··· EXERCISE INPUT ···

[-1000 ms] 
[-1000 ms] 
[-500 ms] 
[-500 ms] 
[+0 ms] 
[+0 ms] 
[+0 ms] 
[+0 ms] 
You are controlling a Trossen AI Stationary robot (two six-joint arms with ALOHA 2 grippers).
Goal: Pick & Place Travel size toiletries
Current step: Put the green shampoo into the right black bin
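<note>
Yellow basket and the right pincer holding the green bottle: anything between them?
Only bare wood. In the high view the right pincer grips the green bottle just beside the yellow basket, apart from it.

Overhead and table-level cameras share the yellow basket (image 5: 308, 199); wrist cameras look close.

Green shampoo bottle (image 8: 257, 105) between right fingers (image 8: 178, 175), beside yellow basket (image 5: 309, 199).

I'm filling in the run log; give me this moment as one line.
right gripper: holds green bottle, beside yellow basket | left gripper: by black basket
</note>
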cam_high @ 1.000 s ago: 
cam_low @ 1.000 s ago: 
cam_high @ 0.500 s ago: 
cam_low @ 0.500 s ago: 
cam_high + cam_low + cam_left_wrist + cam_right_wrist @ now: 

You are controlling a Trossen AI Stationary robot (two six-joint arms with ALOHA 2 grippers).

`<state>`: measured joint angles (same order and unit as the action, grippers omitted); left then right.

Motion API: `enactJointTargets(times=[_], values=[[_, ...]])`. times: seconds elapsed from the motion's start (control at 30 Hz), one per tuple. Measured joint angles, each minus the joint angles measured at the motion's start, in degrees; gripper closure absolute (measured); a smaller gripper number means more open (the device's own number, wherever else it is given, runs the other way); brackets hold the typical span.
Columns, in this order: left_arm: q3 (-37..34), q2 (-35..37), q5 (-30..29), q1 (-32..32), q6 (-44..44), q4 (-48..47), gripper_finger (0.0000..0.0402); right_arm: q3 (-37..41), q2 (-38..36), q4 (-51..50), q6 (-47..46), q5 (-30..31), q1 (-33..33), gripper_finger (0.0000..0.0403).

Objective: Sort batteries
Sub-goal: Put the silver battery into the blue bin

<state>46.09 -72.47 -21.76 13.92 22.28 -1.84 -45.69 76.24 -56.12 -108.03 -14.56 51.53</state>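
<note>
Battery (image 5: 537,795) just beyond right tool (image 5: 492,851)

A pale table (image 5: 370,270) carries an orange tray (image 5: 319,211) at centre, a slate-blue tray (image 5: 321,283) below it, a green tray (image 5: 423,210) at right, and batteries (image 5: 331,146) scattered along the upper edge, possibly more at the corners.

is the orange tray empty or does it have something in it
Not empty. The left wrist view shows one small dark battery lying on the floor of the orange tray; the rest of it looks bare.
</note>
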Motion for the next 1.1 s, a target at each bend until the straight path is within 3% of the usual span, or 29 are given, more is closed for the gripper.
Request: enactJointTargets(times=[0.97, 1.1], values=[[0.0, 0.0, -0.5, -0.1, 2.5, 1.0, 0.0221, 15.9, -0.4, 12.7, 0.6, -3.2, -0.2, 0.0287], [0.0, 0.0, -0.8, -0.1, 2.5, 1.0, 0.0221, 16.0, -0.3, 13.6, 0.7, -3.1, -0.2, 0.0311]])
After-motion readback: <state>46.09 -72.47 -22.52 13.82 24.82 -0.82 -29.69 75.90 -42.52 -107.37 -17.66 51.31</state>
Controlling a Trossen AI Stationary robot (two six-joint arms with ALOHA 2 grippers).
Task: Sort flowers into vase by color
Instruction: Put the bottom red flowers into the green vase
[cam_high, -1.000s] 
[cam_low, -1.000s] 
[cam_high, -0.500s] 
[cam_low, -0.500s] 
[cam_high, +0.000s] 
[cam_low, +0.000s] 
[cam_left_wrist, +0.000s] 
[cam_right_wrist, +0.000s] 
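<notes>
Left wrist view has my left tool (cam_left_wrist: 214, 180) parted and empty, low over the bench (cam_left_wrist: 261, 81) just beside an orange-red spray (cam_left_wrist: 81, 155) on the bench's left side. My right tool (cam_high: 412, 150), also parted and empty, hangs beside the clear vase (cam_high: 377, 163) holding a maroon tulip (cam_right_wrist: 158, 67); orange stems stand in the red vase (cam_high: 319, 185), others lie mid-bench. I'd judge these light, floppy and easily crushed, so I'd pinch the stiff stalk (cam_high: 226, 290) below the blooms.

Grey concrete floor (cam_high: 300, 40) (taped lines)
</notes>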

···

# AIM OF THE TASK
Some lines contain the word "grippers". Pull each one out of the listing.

# EXERCISE ANSWER
You are controlling a Trossen AI Stationary robot (two six-joint arms with ALOHA 2 grippers).
You are controlling a Trossen AI Stationary robot (two six-joint arms with ALOHA 2 grippers).
`<state>`: measured joint angles (same order and unit as the action, grippers omitted); left then right.
Controlling a Trossen AI Stationary robot (two six-joint arms with ALOHA 2 grippers).

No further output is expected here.